### To do
Using the material that follows, output exactly the lines from the one containing "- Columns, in" through the one containing "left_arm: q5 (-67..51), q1", with both ends kept.

### Recorded data
»»

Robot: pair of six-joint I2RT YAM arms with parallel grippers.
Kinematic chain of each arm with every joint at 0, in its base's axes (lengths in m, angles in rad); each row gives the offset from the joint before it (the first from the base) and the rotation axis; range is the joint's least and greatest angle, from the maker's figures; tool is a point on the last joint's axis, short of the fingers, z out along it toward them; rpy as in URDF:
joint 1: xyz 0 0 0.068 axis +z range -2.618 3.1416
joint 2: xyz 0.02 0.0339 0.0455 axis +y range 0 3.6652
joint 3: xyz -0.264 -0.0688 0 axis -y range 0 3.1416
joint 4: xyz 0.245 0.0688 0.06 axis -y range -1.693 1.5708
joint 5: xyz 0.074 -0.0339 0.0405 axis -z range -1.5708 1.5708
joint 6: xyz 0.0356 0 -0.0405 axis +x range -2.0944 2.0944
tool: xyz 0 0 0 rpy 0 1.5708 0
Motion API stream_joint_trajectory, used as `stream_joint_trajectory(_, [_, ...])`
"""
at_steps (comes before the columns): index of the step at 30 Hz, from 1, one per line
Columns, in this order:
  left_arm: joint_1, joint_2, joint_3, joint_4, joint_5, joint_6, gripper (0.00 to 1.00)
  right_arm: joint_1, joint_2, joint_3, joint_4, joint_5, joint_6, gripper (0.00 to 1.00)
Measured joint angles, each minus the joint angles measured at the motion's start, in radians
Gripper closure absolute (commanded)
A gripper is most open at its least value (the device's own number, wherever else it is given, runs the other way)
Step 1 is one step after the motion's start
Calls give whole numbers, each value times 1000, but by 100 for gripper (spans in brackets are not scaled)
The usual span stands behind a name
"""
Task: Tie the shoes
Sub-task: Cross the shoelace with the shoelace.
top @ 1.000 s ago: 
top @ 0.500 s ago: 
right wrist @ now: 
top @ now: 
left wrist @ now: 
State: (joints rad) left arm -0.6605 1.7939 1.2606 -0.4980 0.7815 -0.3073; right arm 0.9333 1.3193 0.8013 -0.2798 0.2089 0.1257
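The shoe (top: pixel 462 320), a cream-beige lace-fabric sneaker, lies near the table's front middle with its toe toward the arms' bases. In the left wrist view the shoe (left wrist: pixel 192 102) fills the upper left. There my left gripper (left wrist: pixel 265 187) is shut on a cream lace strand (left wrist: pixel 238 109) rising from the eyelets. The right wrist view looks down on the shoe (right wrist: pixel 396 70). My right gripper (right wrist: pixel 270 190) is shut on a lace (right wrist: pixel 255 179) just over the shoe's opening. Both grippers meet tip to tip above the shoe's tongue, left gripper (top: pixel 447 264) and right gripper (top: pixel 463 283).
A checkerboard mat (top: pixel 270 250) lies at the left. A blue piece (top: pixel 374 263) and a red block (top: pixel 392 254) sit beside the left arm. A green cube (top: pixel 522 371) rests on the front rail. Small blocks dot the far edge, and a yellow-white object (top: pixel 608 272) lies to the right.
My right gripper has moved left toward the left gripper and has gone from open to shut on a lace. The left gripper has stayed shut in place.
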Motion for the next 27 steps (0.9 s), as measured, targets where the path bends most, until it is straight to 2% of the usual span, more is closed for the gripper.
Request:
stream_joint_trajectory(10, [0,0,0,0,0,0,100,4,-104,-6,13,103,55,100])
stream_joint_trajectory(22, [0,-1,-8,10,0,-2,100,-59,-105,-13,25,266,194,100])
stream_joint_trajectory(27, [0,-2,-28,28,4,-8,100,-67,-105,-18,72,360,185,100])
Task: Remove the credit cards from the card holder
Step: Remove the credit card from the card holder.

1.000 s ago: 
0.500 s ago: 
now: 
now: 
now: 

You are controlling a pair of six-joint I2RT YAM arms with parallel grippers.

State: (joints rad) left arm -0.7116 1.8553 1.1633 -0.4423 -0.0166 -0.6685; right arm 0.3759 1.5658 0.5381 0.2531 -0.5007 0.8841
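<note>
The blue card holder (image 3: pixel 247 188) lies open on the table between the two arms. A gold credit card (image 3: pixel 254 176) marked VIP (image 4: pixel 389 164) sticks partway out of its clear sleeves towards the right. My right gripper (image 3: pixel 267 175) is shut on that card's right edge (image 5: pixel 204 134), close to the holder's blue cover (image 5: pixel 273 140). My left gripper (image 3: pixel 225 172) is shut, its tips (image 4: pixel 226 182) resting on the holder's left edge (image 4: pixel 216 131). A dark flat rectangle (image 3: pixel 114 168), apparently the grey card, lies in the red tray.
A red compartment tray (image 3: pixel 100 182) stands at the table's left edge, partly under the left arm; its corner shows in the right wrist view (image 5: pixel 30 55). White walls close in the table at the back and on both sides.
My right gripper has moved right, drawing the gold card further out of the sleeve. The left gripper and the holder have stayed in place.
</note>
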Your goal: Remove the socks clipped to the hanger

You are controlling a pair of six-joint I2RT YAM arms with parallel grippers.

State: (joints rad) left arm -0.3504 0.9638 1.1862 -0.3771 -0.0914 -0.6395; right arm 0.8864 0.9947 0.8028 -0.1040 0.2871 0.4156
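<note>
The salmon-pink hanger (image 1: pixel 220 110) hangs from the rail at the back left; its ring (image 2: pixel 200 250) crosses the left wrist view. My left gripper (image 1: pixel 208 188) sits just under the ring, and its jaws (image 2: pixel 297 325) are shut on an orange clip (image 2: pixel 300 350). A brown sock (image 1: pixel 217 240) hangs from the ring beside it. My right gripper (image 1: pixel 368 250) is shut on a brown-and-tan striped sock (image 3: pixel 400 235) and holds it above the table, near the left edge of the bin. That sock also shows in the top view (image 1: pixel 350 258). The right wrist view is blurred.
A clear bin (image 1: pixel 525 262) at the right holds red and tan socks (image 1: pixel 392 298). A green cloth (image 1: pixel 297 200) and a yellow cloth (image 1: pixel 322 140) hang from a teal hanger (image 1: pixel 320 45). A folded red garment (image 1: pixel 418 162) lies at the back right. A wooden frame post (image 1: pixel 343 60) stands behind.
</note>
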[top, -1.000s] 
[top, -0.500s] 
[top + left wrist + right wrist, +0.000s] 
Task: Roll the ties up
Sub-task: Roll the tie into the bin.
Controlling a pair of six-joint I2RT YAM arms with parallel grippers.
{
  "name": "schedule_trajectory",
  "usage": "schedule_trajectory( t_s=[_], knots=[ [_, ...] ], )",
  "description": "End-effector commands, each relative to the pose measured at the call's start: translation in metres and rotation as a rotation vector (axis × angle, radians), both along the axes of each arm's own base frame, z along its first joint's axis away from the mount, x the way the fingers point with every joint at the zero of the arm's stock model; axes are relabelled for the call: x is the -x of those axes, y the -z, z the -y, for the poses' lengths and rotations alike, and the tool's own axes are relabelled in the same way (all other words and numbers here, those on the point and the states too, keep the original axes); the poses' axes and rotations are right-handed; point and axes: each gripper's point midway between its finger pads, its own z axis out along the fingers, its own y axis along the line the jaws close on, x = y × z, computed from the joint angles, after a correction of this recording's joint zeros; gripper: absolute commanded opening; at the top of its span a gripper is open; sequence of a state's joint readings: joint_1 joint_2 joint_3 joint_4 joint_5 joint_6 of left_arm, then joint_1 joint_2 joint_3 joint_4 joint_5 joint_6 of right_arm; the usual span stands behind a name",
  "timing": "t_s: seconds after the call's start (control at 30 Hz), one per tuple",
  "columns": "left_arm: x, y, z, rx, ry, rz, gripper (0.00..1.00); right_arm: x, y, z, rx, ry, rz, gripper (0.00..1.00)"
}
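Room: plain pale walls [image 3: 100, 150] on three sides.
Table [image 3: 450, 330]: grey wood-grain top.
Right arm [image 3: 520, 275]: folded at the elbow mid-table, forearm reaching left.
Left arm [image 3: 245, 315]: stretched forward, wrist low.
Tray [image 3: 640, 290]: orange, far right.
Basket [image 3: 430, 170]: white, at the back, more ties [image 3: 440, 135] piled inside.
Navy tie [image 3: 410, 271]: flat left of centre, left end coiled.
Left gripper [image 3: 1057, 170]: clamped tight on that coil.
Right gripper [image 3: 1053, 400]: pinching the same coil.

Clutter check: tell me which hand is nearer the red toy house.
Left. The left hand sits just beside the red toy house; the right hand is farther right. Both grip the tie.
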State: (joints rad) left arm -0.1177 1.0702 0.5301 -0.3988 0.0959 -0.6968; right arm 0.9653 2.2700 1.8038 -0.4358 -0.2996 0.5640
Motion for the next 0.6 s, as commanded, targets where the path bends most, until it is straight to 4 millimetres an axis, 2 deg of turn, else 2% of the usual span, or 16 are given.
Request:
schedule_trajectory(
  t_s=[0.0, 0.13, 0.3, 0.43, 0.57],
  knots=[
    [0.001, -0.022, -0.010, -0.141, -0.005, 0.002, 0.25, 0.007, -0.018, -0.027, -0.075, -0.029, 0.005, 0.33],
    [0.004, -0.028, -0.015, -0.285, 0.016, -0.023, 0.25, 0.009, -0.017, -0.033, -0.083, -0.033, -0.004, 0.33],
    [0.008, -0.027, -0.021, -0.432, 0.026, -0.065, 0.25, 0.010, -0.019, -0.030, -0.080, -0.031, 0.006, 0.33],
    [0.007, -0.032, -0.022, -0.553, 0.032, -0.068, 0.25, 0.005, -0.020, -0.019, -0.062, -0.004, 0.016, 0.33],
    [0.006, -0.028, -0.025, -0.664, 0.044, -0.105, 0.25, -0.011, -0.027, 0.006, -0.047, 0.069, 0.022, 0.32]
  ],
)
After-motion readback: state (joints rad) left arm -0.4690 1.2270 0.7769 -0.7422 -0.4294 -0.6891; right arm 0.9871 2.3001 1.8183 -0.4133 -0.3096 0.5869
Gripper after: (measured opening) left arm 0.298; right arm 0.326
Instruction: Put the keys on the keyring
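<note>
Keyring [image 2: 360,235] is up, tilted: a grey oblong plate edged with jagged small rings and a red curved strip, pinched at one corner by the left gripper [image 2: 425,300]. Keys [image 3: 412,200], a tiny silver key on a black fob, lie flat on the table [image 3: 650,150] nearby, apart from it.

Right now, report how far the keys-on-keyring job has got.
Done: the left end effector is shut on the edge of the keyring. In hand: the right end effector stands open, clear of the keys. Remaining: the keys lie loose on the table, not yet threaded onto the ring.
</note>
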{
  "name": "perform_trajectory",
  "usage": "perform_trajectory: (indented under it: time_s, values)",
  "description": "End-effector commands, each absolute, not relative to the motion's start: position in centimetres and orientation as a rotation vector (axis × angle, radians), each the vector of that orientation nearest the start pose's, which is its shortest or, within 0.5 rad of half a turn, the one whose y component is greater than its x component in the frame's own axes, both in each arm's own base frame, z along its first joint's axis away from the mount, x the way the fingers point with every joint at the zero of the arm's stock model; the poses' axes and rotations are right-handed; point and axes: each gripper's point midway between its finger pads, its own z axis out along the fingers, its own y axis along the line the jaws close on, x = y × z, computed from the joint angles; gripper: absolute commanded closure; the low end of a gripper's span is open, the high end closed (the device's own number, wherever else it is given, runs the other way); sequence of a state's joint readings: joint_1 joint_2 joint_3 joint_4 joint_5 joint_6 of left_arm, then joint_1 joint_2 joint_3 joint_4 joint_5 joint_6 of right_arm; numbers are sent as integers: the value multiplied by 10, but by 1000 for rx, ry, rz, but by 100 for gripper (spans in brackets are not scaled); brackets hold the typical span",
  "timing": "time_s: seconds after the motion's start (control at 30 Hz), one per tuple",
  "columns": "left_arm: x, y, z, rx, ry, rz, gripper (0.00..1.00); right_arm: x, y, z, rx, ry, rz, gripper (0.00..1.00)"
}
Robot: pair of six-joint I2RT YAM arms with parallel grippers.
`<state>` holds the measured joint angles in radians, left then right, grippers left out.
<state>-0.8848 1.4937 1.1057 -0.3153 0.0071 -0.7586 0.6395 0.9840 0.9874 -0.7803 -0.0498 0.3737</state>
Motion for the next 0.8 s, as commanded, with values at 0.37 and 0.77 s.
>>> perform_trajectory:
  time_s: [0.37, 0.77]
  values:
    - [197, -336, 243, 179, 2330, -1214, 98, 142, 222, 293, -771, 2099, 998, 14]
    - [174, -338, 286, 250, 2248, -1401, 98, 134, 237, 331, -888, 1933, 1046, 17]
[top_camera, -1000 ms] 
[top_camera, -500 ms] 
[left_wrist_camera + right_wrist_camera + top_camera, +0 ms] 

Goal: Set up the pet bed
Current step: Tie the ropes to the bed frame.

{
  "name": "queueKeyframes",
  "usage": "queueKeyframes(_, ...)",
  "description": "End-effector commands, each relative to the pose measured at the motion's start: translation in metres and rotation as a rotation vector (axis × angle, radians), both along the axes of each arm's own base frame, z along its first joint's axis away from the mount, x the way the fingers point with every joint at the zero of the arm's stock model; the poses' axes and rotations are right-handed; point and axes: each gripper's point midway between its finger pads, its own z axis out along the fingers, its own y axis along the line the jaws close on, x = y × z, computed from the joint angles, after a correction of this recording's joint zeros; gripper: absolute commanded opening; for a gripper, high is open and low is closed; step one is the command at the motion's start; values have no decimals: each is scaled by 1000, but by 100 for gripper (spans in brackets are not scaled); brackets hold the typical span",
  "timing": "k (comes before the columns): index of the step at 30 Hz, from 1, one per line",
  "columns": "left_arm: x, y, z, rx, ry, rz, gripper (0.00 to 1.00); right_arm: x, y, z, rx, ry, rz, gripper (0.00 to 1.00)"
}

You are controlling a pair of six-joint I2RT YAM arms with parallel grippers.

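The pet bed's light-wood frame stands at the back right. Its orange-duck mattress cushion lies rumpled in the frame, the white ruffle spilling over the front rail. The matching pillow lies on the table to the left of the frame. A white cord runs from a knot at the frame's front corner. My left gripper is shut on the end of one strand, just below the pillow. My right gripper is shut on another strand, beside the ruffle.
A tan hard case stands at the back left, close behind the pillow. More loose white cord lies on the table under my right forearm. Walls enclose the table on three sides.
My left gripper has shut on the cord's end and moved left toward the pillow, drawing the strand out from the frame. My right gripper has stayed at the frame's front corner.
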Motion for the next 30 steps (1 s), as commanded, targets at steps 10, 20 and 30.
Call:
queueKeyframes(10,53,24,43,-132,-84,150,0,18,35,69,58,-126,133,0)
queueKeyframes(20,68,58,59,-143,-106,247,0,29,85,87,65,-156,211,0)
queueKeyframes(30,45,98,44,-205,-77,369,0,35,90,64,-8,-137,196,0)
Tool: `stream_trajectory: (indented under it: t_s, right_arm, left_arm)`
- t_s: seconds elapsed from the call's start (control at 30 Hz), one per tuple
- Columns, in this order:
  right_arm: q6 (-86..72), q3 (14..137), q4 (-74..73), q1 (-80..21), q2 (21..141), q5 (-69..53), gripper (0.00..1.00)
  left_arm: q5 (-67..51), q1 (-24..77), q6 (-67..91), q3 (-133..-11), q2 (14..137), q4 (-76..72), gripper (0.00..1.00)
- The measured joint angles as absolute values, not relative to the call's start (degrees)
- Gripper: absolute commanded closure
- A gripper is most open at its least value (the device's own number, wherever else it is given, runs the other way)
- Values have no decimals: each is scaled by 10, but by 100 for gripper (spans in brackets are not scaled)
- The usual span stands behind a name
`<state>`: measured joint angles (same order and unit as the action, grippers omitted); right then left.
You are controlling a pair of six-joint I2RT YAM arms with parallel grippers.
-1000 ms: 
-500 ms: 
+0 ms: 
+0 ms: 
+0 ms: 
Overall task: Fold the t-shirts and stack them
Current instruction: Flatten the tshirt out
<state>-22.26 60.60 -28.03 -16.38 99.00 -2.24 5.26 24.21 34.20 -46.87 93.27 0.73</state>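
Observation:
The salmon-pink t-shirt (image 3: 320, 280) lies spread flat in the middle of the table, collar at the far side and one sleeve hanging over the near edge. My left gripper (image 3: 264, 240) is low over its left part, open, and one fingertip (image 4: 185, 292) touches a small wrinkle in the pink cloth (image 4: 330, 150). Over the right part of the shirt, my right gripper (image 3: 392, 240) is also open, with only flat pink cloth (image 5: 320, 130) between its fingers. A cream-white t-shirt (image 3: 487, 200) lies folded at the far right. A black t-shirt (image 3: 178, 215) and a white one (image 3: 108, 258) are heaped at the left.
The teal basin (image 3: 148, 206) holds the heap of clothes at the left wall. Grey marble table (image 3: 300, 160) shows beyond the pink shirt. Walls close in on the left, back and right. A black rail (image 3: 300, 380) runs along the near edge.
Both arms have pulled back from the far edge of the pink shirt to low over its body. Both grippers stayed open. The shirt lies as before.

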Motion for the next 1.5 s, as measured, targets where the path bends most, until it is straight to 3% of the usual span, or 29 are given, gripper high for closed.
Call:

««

### Worked solution
- Columns, in this order:
  right_arm: q6 (-86..72), q3 (14..137), q4 (-74..73), q1 (-80..21), q2 (21..141), q5 (-69..53), gripper (0.00..1.00)
  left_arm: q5 (-67..51), q1 (-24..77), q6 (-67..91), q3 (-133..-11), q2 (14..137), q4 (-76..72), gripper (0.00..1.00)

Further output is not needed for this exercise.